§ **WORK TO BE COMPLETED**:
Pick out the lines in the listing below that contain the word "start" and copy them.

§ **RECORDS**:
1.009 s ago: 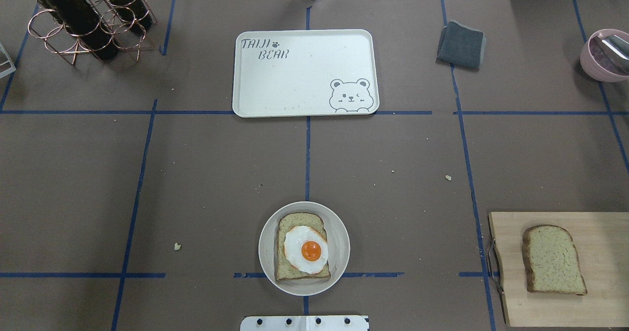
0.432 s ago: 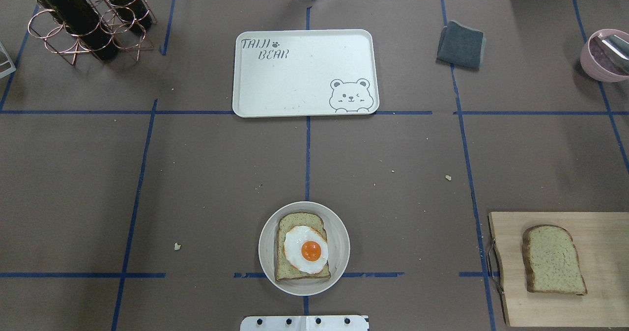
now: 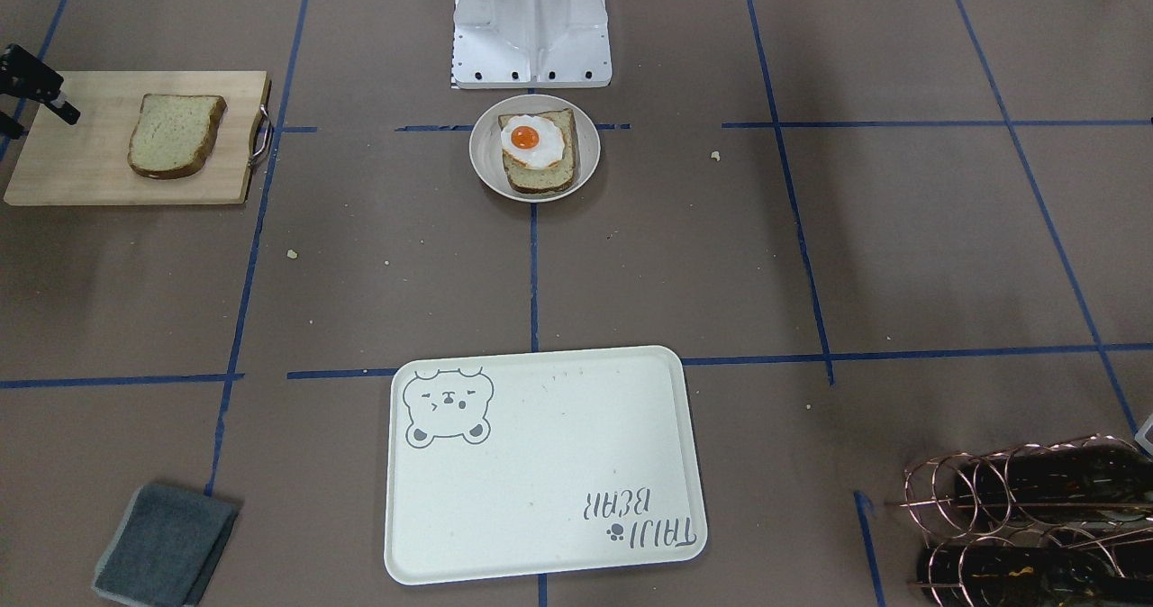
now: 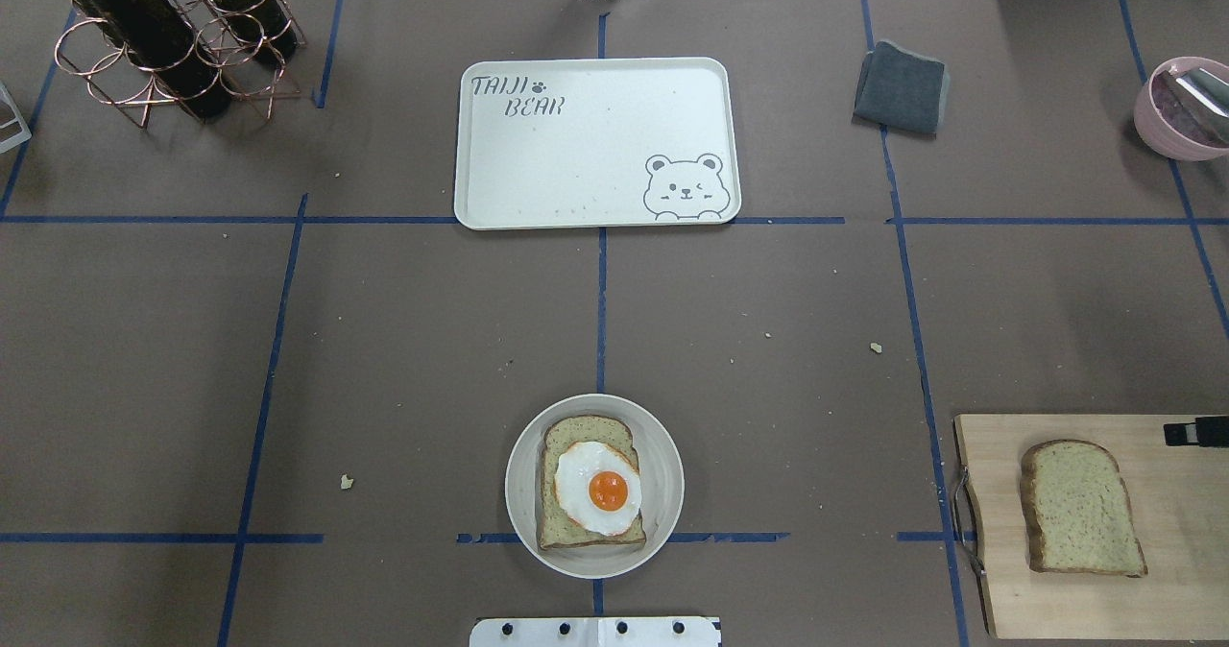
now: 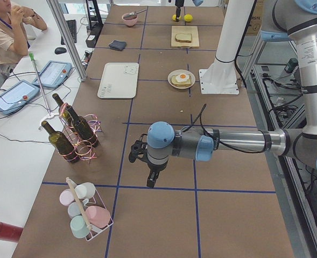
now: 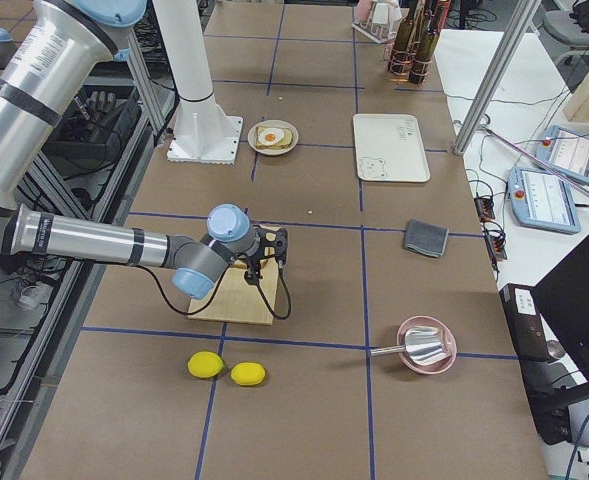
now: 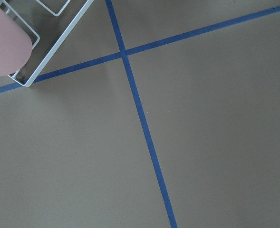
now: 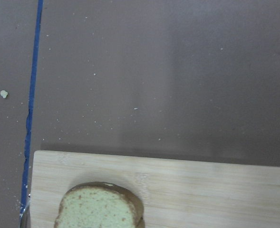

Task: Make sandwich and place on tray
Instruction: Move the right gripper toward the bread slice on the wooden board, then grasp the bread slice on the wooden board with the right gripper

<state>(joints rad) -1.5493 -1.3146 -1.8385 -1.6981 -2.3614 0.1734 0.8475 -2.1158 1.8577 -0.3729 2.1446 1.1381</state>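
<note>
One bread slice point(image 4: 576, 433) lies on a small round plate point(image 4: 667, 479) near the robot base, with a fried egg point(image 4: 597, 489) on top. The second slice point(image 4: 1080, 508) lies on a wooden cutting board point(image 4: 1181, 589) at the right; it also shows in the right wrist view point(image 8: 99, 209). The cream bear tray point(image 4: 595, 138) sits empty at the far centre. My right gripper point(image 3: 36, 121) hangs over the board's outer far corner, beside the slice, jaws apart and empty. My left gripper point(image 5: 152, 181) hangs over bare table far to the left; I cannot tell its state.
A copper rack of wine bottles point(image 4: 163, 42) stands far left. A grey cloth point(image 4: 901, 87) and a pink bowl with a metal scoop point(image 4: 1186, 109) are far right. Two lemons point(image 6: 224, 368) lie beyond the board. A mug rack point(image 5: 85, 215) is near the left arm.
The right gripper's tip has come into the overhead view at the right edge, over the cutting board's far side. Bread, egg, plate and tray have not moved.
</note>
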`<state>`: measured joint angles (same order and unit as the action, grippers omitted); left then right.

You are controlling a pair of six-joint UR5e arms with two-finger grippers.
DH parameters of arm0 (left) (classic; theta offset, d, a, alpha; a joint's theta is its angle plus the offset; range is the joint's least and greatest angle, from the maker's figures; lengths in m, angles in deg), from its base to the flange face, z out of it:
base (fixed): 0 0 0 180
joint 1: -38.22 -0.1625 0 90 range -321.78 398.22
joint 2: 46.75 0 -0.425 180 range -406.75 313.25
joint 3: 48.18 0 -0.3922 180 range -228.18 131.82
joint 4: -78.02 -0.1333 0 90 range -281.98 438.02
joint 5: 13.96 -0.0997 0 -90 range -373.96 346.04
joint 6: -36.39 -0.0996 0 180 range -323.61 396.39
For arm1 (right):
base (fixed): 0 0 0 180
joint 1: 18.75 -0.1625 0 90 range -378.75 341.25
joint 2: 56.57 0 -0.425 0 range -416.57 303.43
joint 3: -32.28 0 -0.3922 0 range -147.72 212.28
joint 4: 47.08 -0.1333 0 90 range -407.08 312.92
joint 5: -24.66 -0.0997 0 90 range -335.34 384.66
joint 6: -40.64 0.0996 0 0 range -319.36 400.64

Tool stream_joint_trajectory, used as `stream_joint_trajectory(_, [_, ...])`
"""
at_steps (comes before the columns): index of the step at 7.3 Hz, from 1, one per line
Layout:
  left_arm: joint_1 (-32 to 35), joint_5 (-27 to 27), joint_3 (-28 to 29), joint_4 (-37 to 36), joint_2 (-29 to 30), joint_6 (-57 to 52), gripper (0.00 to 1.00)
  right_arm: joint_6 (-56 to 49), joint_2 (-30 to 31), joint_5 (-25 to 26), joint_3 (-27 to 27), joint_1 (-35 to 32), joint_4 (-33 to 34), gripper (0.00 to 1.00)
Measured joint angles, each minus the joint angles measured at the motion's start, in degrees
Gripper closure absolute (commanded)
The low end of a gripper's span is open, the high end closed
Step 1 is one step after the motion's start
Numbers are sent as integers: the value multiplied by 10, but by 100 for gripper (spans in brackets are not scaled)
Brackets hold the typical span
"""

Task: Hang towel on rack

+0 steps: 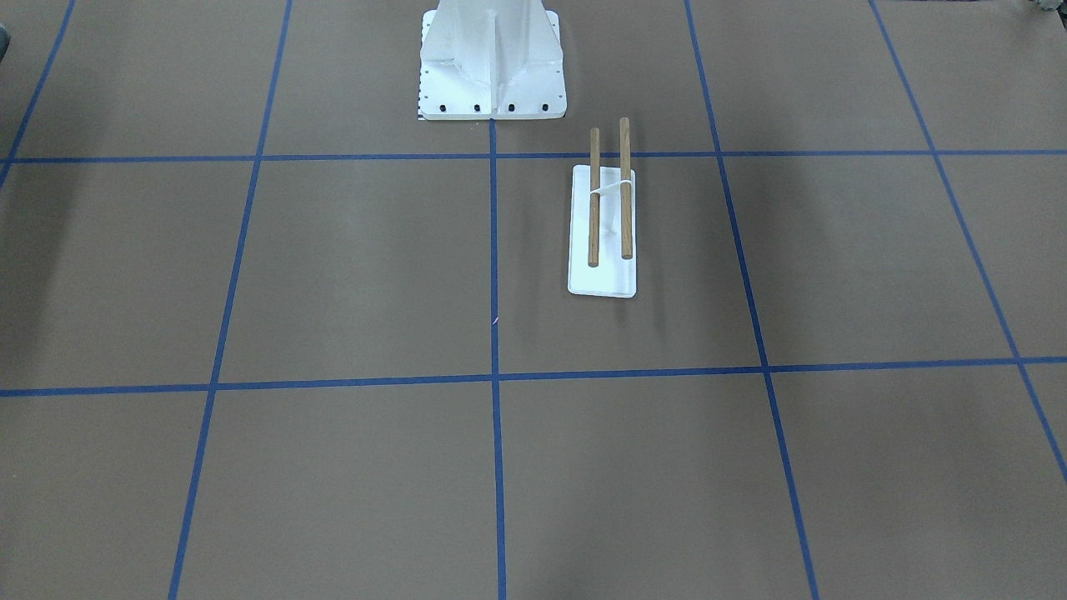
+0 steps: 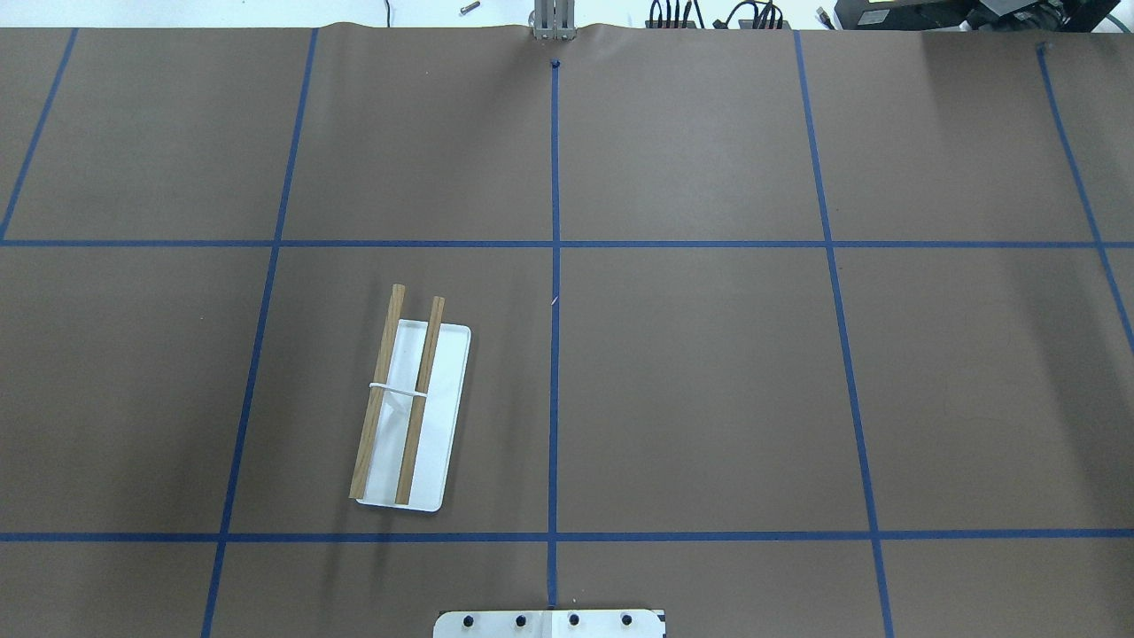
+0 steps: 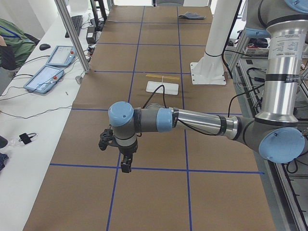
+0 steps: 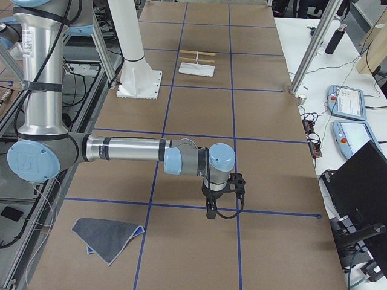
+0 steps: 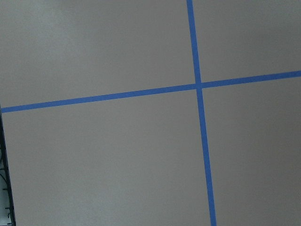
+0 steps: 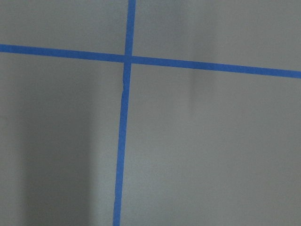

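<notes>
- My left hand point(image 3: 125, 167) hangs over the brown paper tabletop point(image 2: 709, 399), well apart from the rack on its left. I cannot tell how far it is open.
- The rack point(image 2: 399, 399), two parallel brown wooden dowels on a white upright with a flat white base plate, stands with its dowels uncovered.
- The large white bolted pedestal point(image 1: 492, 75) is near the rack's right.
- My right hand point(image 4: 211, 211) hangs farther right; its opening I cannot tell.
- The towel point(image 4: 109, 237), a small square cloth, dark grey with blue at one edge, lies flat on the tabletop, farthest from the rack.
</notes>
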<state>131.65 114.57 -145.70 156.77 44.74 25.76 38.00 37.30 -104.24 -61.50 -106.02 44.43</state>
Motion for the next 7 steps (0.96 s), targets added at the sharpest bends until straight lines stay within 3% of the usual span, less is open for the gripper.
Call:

§ **SOLVED EXERCISE**:
Measured joint angles, each minus the joint angles measured at the motion's start, in degrees
Step 1 is one step after the motion's start

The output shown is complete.